Oscar Wilde was one of the greatest wits to grace our planet. He has (unlike other writers) remained relevant in every age and is well known for his quotes and epigrams that highlight his wit.

He lived and embraced life indulging in all pleasures, living life to the fullest as it were and unfortunately was tried by the state for homosexuality (it was a crime during that period).

His masterpiece letter to Lord Alfred Douglas, titled De Profundis brings out his genius.

He contemplates on the purpose of life and almost every line in De Profundis is worth quoting.

The letter begins with suffering for during this period, Oscar Wilde had been incarcerated in prison. His relatives and friends had abandoned him. His wife had to change her name and his mother had died.

Wilde writes, “Suffering is one very long moment.  We cannot divide it by seasons.  We can only record its moods, and chronicle their return.”

Much of De Profundis deals with religion, suffering and Oscar Wilde’s repentance. But it is the last line that is par excellence and he ends it by saying, “Society, as we have constituted it, will have no place for me, has none to offer; but Nature, whose sweet rains fall on unjust and just alike, will have clefts in the rocks where I may hide, and secret valleys in whose silence I may weep undisturbed.  She will hang the night with stars so that I may walk abroad in the darkness without stumbling, and send the wind over my footprints so that none may track me to my hurt: she will cleanse me in great waters, and with bitter herbs make me whole.”

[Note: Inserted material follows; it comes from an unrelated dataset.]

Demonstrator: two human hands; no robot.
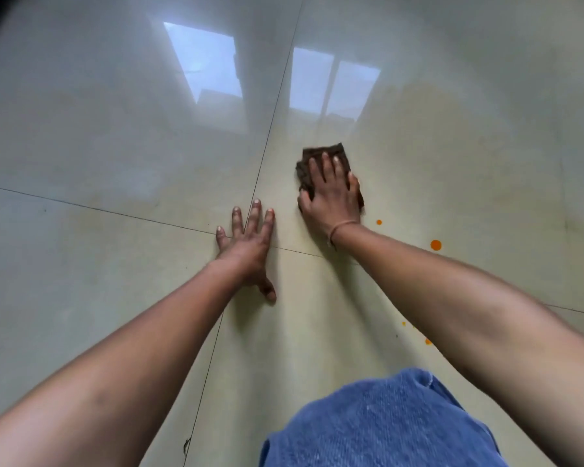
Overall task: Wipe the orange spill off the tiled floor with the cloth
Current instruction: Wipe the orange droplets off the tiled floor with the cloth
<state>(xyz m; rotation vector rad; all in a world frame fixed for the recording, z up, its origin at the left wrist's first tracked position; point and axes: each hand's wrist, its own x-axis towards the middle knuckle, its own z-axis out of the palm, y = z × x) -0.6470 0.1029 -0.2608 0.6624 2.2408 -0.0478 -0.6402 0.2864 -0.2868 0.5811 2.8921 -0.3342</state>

In The Model Millionaire, Wilde spins a tale around a struggling young man who needs a handsome dowry in order to get married. He helps another millionaire who is being painted as a beggar by his artist friend. The story ends with the famous quote, “Millionaire models,’ remarked Alan, ‘are rare enough; but, by Jove, model millionaires are rarer still!”

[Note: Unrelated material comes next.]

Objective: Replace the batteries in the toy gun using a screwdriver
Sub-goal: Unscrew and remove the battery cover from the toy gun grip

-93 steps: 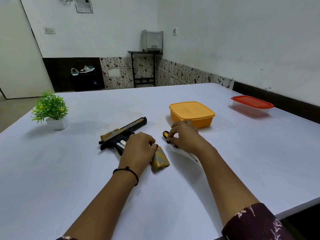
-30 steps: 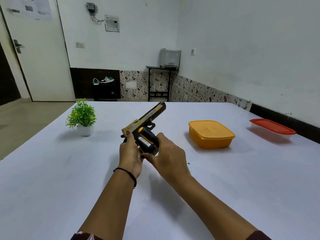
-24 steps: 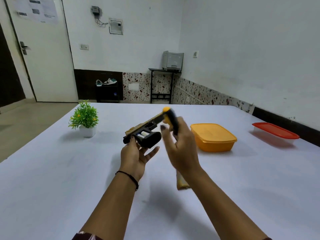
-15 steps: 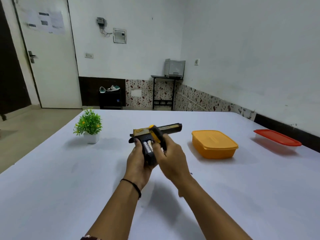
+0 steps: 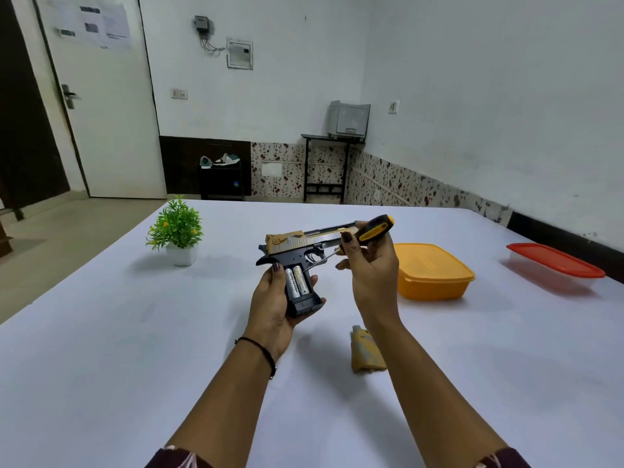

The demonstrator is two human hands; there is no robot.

Perhaps the most misunderstood story is The Selfish Giant. Widely popular as a children’s tale, it was not written for the young population. In fact, it is full of Christian symbolism and is meant as an allegorical tale. The good deed of the giant leads him to the promised heaven which is a central theme in Christianity. However, this is perhaps the beauty of this story for it is relevant for a child and when you grow up, you read it and realise how deep the writing is meant to be.

Some of his other notable quotes are:

“We are all in the gutter, but some of us are looking at the stars.”

― Oscar Wilde, Lady Windermere’s Fan

“Every saint has a past, and every sinner has a future.”

― Oscar Wilde

“I have nothing to declare except my genius.”

― Oscar Wilde (while crossing American customs)

Oscar Wilde also excelled at poetry though his poems are not as well known as his other works. Sample this poem:

To My Wife – With A Copy Of My Poems

I can write no stately proem

As a prelude to my lay;

From a poet to a poem

I would dare to say.

For if of these fallen petals

One to you seem fair,

Love will waft it till it settles

On your hair.

And when wind and winter harden

All the loveless land,

It will whisper of the garden,

You will understand.

The greatest tribute to Mr. Wilde has been paid by the readers. If you search the internet, you are likely to come across thousands of quotes that are wrongly attributed to Oscar Wilde. People also spin his quotes for pleasure. His mannerisms remain unmatched and the man remains an enigma long after he is gone.

He also remains one of the few people in history to tell the truth of jail as it is. He says, “one of the many lessons that one learns in prison is, that things are what they are and will be what they will be.”